→ **Aim of the exercise**
Write out the whole listing again, exactly.
--- Data below Enclosed Below ---
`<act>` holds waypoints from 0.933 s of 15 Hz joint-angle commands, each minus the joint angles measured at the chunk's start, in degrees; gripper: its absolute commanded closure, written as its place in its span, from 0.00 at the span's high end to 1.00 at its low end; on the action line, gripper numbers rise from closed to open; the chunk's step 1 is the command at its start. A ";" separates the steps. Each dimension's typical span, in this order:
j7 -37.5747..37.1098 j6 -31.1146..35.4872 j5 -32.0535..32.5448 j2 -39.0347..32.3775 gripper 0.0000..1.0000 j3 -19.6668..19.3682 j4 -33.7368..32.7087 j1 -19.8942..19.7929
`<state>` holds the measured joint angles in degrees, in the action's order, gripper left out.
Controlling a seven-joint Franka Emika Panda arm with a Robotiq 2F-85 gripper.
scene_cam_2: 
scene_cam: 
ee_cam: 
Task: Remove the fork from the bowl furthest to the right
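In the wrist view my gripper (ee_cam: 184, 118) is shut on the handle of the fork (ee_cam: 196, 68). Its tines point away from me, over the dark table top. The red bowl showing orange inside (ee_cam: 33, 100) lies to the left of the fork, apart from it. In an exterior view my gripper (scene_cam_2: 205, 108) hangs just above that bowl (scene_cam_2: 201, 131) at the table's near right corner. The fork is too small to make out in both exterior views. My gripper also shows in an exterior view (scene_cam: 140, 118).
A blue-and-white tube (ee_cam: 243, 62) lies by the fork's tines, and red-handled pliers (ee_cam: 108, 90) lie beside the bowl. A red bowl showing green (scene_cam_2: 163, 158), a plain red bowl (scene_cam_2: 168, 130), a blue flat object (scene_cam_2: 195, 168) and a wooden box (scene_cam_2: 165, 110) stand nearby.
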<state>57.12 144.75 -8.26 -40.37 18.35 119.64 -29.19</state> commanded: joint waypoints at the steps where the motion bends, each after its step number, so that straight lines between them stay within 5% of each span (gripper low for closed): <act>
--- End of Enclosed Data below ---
→ **Finished exercise**
`<act>` holds waypoints from 0.933 s of 15 Hz joint-angle commands, each minus the joint angles measured at the chunk's start, in degrees; gripper: its absolute commanded closure, written as its place in its span, from 0.00 at the span's high end to 1.00 at its low end; on the action line, gripper numbers rise from closed to open; the chunk's step 1 is the command at its start. A ";" separates the steps. Each dimension's typical span, in this order:
j7 -37.5747..37.1098 j6 -31.1146..35.4872 j5 -32.0535..32.5448 j2 -39.0347..32.3775 gripper 0.0000..1.0000 j3 -19.6668..19.3682 j4 -33.7368..32.7087 j1 -19.8942..19.7929
`<state>` holds the measured joint angles in degrees, in the action's order, gripper left out.
Controlling a seven-joint Franka Emika Panda arm with a Robotiq 2F-85 gripper.
scene_cam_2: 
scene_cam: 
ee_cam: 
Task: Remove the fork from the bowl furthest to the right
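In the wrist view my gripper (ee_cam: 184, 118) is shut on the handle of the fork (ee_cam: 196, 68). Its tines point away from me, over the dark table top. The red bowl showing orange inside (ee_cam: 33, 100) lies to the left of the fork, apart from it. In an exterior view my gripper (scene_cam_2: 205, 108) hangs just above that bowl (scene_cam_2: 201, 131) at the table's near right corner. The fork is too small to make out in both exterior views. My gripper also shows in an exterior view (scene_cam: 140, 118).
A blue-and-white tube (ee_cam: 243, 62) lies by the fork's tines, and red-handled pliers (ee_cam: 108, 90) lie beside the bowl. A red bowl showing green (scene_cam_2: 163, 158), a plain red bowl (scene_cam_2: 168, 130), a blue flat object (scene_cam_2: 195, 168) and a wooden box (scene_cam_2: 165, 110) stand nearby.
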<state>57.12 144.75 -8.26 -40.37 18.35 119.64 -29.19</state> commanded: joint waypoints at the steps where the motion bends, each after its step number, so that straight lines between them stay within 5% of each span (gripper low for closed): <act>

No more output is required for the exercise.